• _Exercise aim_: Every line from the first record below down to the line that includes "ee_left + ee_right" must be reproduced exactly; the pictures are not.

[Data records]
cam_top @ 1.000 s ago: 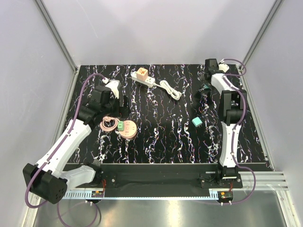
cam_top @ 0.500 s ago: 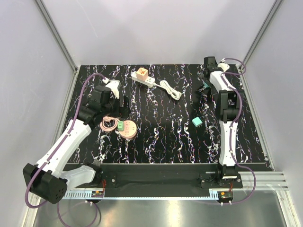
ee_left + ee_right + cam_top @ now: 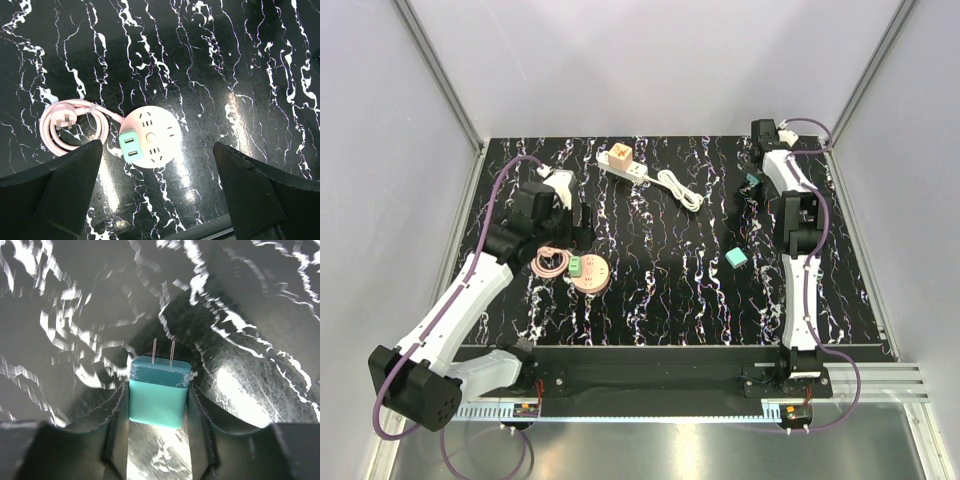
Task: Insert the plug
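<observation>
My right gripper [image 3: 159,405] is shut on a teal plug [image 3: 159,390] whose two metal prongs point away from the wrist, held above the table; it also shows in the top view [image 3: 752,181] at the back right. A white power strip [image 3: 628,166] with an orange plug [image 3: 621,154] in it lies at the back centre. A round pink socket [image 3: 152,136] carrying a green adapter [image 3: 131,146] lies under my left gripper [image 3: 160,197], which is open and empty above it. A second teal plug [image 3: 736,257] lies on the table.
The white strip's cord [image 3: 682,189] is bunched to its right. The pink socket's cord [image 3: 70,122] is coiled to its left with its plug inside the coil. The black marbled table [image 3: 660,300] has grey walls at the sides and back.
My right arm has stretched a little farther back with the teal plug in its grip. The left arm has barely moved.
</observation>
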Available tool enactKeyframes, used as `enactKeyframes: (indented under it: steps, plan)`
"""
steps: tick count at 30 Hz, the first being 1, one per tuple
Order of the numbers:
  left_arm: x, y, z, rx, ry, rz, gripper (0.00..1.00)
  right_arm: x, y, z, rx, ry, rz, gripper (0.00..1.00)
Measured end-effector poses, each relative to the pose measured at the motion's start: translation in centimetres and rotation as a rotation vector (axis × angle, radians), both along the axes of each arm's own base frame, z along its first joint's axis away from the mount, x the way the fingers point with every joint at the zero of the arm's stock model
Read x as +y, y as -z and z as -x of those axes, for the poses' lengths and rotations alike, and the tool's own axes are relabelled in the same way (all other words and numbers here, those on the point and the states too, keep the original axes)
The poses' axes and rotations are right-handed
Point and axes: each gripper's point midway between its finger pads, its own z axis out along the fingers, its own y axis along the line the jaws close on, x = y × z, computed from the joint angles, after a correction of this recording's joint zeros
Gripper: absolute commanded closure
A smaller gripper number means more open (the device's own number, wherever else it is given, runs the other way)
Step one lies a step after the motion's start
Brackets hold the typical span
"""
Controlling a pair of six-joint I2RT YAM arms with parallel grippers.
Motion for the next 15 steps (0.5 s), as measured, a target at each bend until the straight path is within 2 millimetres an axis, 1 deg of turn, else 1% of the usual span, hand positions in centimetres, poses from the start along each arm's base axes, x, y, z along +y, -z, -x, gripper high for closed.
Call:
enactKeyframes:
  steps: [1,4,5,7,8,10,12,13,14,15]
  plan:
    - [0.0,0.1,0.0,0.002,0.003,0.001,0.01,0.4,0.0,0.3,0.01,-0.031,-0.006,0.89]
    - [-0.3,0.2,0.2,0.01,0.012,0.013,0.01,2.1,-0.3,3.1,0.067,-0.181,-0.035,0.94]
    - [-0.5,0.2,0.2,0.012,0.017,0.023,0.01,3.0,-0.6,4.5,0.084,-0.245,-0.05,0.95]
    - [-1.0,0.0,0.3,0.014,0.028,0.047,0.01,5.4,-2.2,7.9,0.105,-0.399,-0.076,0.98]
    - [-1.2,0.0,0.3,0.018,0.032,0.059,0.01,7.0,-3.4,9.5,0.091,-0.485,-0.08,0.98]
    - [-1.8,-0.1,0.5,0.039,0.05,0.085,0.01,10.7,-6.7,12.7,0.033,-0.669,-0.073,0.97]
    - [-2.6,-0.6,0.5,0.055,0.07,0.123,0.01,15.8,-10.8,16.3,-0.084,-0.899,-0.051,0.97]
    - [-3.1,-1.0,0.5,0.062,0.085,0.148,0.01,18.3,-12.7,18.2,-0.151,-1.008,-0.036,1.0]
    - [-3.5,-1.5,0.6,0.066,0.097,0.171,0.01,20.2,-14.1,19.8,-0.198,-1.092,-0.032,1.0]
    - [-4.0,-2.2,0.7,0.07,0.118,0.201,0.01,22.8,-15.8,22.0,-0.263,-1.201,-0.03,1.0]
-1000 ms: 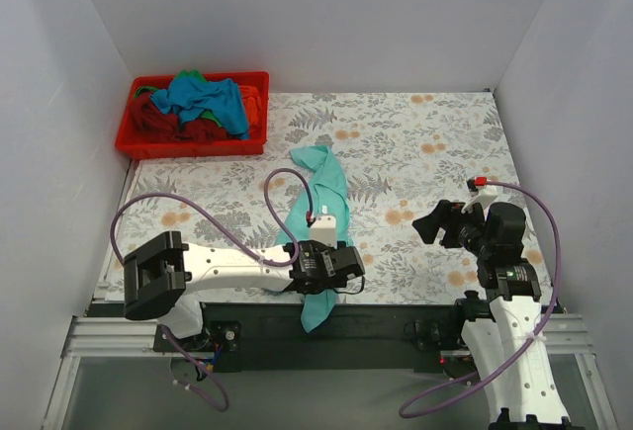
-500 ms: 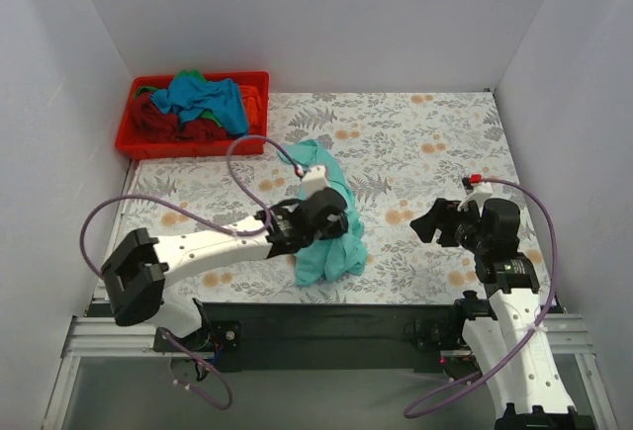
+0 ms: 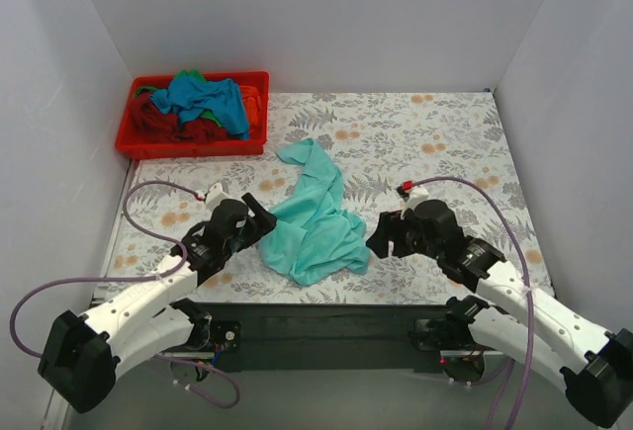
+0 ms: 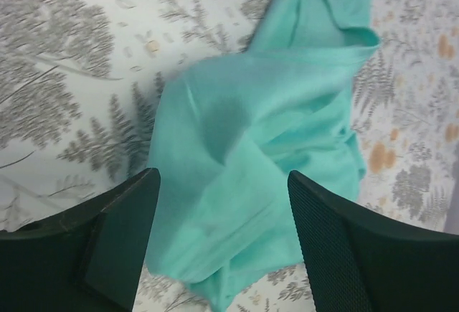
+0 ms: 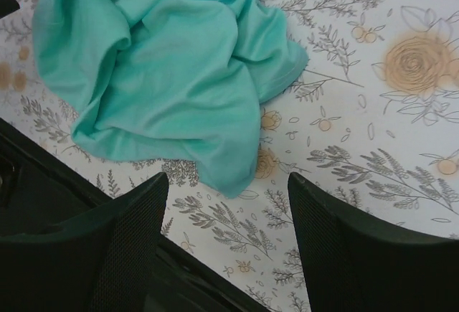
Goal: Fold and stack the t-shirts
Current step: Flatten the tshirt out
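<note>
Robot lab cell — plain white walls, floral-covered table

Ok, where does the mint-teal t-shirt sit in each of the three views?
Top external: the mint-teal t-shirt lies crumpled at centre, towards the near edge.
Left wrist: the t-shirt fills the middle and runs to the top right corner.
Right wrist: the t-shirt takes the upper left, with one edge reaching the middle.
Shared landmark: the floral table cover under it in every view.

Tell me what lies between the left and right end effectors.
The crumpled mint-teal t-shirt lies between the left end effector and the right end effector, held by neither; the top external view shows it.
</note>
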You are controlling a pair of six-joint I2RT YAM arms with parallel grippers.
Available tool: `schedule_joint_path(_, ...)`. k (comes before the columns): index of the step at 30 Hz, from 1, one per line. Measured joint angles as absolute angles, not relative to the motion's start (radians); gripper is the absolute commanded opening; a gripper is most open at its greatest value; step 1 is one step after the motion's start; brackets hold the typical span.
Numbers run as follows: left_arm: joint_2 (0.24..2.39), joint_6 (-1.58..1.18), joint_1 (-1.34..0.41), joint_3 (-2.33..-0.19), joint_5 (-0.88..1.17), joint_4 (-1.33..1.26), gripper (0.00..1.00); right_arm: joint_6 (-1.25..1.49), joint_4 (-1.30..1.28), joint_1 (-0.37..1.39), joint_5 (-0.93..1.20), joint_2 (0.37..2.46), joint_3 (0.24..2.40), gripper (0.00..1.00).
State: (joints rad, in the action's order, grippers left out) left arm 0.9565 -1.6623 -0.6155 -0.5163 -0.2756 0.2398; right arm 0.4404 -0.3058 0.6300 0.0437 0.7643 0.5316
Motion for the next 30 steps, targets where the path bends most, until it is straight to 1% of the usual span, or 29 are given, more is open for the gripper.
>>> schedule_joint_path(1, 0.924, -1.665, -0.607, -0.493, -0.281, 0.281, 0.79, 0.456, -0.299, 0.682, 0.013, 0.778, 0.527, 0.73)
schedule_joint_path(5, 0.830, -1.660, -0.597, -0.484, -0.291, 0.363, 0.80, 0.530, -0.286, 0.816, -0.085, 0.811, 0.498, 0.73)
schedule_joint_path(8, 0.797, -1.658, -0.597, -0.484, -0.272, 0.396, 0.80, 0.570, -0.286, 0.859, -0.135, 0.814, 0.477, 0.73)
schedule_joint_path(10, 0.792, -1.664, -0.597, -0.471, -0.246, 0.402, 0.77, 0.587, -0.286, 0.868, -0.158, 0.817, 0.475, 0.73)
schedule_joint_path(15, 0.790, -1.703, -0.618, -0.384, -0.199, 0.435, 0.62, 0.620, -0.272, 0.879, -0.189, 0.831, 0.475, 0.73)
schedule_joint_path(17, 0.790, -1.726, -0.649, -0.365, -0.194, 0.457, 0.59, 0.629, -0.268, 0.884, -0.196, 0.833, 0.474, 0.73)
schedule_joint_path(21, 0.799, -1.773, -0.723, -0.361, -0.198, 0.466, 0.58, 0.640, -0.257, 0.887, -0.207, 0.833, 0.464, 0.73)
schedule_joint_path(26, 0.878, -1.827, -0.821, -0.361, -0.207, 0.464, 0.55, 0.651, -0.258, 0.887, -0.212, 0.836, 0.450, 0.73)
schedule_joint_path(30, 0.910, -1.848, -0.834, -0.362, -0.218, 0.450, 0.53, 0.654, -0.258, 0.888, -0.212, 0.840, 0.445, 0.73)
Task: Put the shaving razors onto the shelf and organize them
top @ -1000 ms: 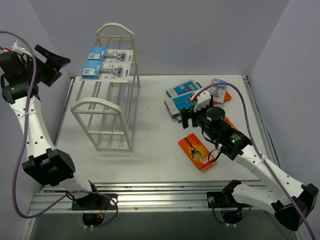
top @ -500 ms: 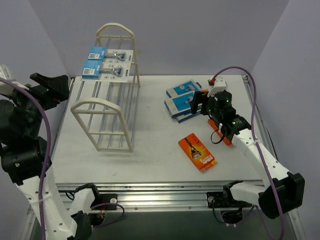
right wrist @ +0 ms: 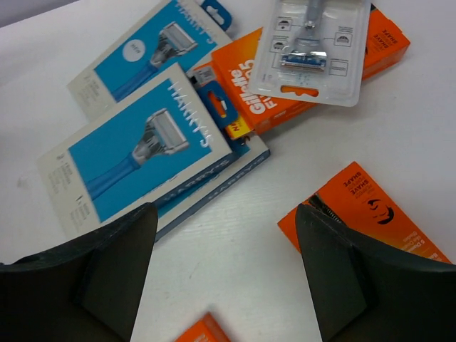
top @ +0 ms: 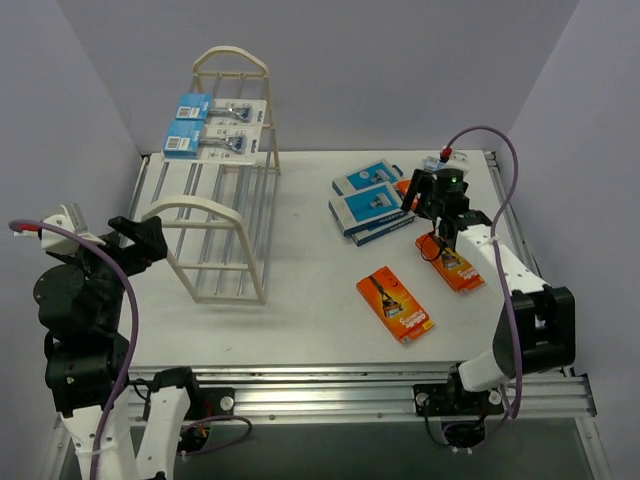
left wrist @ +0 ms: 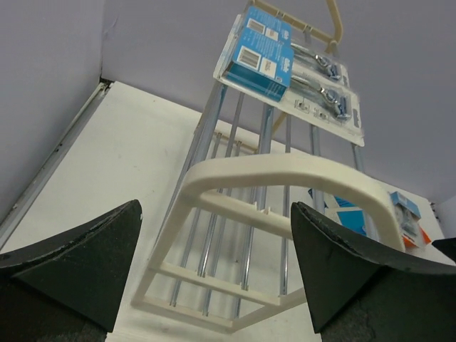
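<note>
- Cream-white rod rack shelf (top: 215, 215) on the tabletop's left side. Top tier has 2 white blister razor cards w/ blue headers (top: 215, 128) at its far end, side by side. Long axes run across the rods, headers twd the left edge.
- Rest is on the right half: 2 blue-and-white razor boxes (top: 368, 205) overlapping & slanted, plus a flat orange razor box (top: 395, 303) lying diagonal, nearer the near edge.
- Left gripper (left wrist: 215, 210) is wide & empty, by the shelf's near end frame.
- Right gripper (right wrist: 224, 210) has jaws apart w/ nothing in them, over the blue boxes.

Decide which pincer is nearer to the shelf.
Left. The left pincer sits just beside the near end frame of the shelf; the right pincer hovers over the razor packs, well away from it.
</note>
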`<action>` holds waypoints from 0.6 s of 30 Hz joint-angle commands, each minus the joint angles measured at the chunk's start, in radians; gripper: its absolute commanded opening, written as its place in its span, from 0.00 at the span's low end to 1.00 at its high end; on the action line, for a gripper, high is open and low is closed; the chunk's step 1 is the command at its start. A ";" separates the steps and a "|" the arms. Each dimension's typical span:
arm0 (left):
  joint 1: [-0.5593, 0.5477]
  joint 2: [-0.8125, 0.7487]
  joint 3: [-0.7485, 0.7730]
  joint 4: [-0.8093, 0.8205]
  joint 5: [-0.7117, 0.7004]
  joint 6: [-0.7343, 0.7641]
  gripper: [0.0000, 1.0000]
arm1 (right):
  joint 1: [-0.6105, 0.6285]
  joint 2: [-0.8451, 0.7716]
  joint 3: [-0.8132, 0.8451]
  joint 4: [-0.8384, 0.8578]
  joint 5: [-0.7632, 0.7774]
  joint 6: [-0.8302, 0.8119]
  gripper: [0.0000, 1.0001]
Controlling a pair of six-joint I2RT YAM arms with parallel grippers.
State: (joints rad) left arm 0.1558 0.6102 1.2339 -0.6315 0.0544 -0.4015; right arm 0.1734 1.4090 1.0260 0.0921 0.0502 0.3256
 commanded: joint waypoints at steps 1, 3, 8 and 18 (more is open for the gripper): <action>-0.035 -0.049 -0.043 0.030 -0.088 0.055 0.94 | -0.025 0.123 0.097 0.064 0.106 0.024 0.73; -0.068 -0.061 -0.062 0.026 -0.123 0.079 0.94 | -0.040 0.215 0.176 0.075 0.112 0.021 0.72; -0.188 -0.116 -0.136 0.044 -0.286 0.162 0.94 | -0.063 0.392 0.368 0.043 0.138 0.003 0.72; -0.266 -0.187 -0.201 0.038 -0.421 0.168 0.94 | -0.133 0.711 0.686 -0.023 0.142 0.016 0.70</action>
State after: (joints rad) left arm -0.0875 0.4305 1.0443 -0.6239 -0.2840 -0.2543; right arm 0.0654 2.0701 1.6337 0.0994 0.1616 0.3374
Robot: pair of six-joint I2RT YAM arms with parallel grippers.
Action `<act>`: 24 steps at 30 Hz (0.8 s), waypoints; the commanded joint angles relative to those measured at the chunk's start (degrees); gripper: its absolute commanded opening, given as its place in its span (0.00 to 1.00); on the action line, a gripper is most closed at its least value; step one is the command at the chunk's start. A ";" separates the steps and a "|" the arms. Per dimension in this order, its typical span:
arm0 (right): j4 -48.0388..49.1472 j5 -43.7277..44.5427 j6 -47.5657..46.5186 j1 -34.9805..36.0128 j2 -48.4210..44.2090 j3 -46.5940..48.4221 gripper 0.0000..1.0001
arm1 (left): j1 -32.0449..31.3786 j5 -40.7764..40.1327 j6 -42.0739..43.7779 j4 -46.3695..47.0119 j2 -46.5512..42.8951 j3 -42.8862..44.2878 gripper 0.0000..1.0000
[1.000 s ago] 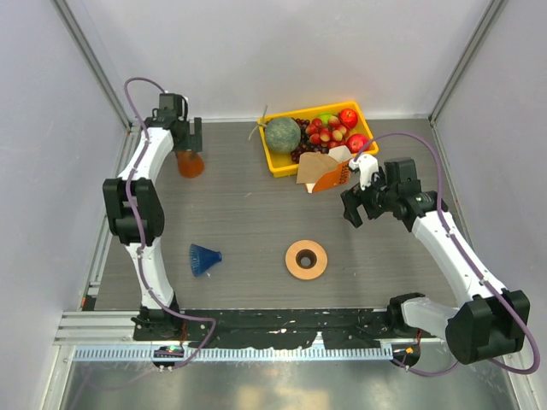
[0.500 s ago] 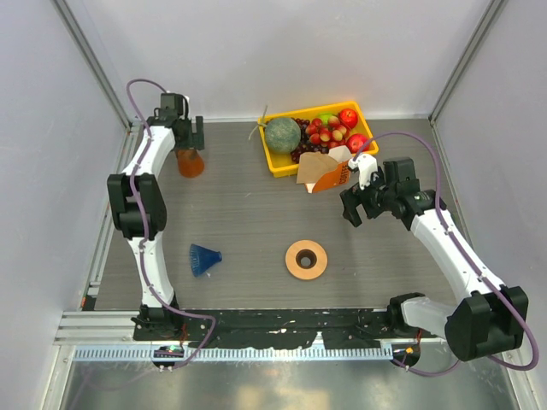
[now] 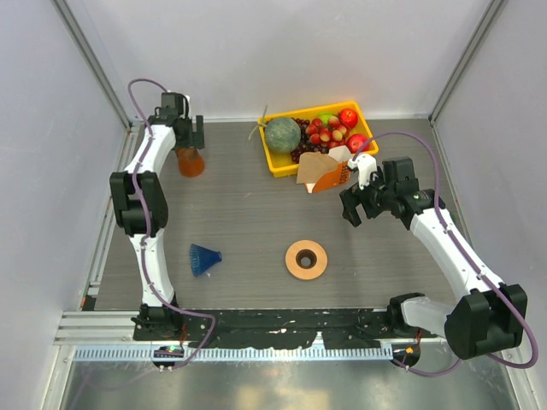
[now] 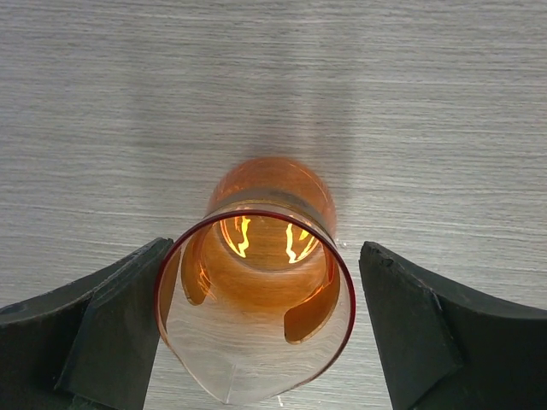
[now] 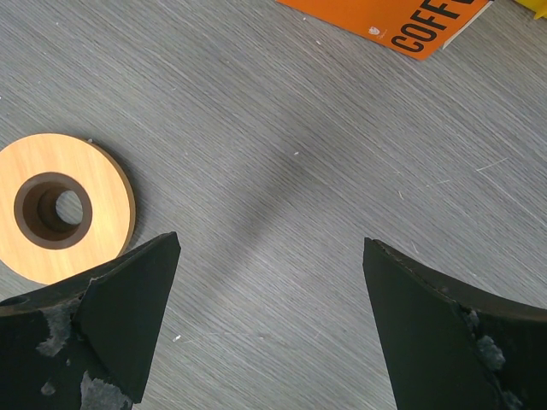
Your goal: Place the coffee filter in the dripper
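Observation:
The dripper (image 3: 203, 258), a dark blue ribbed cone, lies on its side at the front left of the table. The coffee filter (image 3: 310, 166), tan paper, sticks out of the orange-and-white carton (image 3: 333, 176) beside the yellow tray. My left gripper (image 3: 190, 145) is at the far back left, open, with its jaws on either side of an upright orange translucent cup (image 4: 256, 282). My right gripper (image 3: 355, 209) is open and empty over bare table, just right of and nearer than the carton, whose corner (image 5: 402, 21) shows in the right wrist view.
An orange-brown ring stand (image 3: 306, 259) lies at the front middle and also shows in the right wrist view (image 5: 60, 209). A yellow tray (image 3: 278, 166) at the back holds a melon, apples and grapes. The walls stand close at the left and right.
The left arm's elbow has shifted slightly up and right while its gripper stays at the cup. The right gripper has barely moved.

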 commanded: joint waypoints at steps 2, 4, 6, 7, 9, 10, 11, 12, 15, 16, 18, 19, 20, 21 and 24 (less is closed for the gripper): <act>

• _Exercise result_:
cam_top @ 1.000 s ago: 
cam_top @ 0.500 s ago: 
ee_left + ee_right + cam_top @ now: 

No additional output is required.